“Ay, marry, was I, and a goodly land it is; but I saw many a good man-at-arms perish miserably in a marsh, who might have been the saving of the Holy City. Why, I myself have never been the same man since! Never could do a month’s service out of the infirmary at Acre, though after all there’s no work I like so well as the hospital business, and for the last five years I have had to stay here training young brethren! Oh, young man! I envy you your first stroke for the Holy Sepulchre! Would that the Grand-Master would hear my entreaty. I am too old to be worth sparing, and I would fain have one more chance of dying under the banner of the Order!—But I am setting you a bad example, son Raynal; a Hospitalier has no will.—And look you, young Sir Page, if you stay out at sunset in that clime, ’tis all up with you. And you should veil your helmet well, or the sun smites on your head as deadly as a flake of Greek fire.”
So rambled on good old Sir Robert Darcy, Grand Prior of England, a perfect dragon among the Saracens, but everywhere else the mildest and most benevolent of men; his discourse strangely mingling together the deepest enthusiasm with a business-like common-sense appreciation of ways and means, and with minute directions, precautions, and anecdotes, gathered from his practical experience both as captain in the field, priest in the Church, and surgeon in the hospital, and all seen from the most sunshiny point of view.
Meanwhile, they were riding along the Strand, a beautiful open road, with grassy borders shelving down to the Thames. They passed through the City of London. The Hospital lay beyond the walls, but the Marshes of Moorfields that protected them were not passable without a long circuit; and the fortified gates stood open at Temple Bar, where the Hospitaliers, looking towards the Round Church and stately buildings of the Preceptory, saluted the white-cloaked figures moving about it, with courtesy grim and distant in all but Sir Robert Darcy, who could not even hate a Templar, a creature to the ordinary Hospitalier far more detestable than a Saracen. On then, up ground beginning to rise, below which the little muddy stream called the Flete stagnated along its way, meandering to the Thames. Thatched hovels and wooden booths left so narrow a passage that the horsemen were forced to move in single file, and did not gain a clearer space even when the stone houses of merchants began to stand thick on Ludgate Hill, their carved wooden balconies so projecting, that it would seem to have been an object with the citizens to be able to shake hands across the street. The city was comparatively empty and quiet, as all the world were keeping holiday at Westminster; but even as it was, the passengers seemed to swarm in the streets, and knots of persons who had been unable to witness the spectacle, sat with gazing children upon the stairs outside the houses, to admire the fragments of the pageant that came their way. Acclamations of delight greeted the appearance of the scarlet-mantled Hospitaliers, such as Richard had often heard in his boyhood, when riding in his father’s train, but far less frequently since he had been a part of the Prince’s retinue. And equally diverse was the merry nod and smile of Sir Robert to each gaping shouting group of little ones, from the stately distant courtesy with which Edward returned the popular salutations. He could be gracious—he could not be friendly except to a few.

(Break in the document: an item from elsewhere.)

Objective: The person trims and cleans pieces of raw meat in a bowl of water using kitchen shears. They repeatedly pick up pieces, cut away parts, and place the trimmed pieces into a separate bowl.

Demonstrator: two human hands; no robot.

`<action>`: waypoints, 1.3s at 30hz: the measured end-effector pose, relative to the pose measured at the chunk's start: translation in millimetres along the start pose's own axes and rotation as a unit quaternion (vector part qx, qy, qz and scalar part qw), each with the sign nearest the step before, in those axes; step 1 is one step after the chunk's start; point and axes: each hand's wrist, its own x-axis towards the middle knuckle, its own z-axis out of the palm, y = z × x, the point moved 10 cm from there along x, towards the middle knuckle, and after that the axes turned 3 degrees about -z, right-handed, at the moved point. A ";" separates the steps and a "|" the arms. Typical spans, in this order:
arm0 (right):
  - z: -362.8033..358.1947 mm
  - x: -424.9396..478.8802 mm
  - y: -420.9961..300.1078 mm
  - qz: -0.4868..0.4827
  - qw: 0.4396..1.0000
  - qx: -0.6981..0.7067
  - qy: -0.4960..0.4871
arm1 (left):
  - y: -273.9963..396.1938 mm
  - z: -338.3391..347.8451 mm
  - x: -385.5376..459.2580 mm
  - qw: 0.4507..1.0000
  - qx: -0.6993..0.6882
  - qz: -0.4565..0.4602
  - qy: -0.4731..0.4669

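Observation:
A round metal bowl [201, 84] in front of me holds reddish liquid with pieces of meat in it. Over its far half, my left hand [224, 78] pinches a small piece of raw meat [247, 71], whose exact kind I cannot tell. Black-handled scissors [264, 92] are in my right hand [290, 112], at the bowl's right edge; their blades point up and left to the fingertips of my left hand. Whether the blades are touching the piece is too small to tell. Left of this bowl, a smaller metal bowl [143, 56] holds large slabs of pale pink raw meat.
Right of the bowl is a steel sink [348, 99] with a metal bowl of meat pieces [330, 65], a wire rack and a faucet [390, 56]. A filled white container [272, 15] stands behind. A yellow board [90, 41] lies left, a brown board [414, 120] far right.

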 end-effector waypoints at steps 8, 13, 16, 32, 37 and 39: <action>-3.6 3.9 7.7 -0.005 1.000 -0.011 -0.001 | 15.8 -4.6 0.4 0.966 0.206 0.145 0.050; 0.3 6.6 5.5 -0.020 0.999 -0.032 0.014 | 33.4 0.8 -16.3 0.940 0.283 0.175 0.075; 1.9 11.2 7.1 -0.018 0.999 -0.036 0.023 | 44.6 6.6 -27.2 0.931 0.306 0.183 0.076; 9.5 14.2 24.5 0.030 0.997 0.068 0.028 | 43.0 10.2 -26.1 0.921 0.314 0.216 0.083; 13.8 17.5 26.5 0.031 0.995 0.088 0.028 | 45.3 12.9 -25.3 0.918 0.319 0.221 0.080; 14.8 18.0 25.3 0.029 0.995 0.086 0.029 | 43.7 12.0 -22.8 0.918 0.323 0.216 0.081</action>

They passed the capitular buildings of St. Paul’s, with the beautiful cathedral towering over them, and in its rear, numerous booths for the purchase of rosaries—recent inventions then of St. Dominic, the great friend of Richard’s stern grandfather, the persecutor of the Albigenses. Sir Robert drew up, and declared he must buy one for the little maid as a remembrance of the day, and then found she was fast asleep; but he nevertheless purchased a black-beaded chaplet, giving for it one of the sorely-clipped coins of King Henry.
“Prithee let me have one likewise, holy Sir,” quoth Richard, “in memory of the talk that hath taught me so much of the import of my crusading vow.”
“Thou shalt bring me for it one of the olive of Bethlehem,” said Sir Robert; “I have given away all I brought from the East. They are so great a boon to our poor sick folk that I wish I had brought twice as many, but to me they have always a Saracen look. Your Moslem always fingers one much of the same fashion as he parleys.”
Ludgate, freshly built, and adorned with new figures to represent the fabulous King Lud, was not yet closed for the night; and the party came forth beyond the walls, with the desolate Moorfields to their left, and before them a number of rising villages clustered round their churches.
The Hospital, a grand fortified monastery, was already to be seen over the fields; but Sir Robert, sending home the rest of his troop, turned aside with Richard and Brother Hilary towards the common, with a border of cottages around it, which went by the name of Bednall Green.
Brother Hilary knew the hut inhabited by Blind Hal, and led the way to it. Low and mud-built, thatched, and with a wattled door, it had a wretched appearance; but the old woman who came to the door was not ill clad. “Blessings on you, holy Father!” she cried; “do I see the child, my lamb, my lady-bird! Would that she may come in time to cheer her poor father!”
“How is it with him then, Gammer?” demanded Sir Robert, springing to the ground with the alacrity of a doctor anxious about his patient.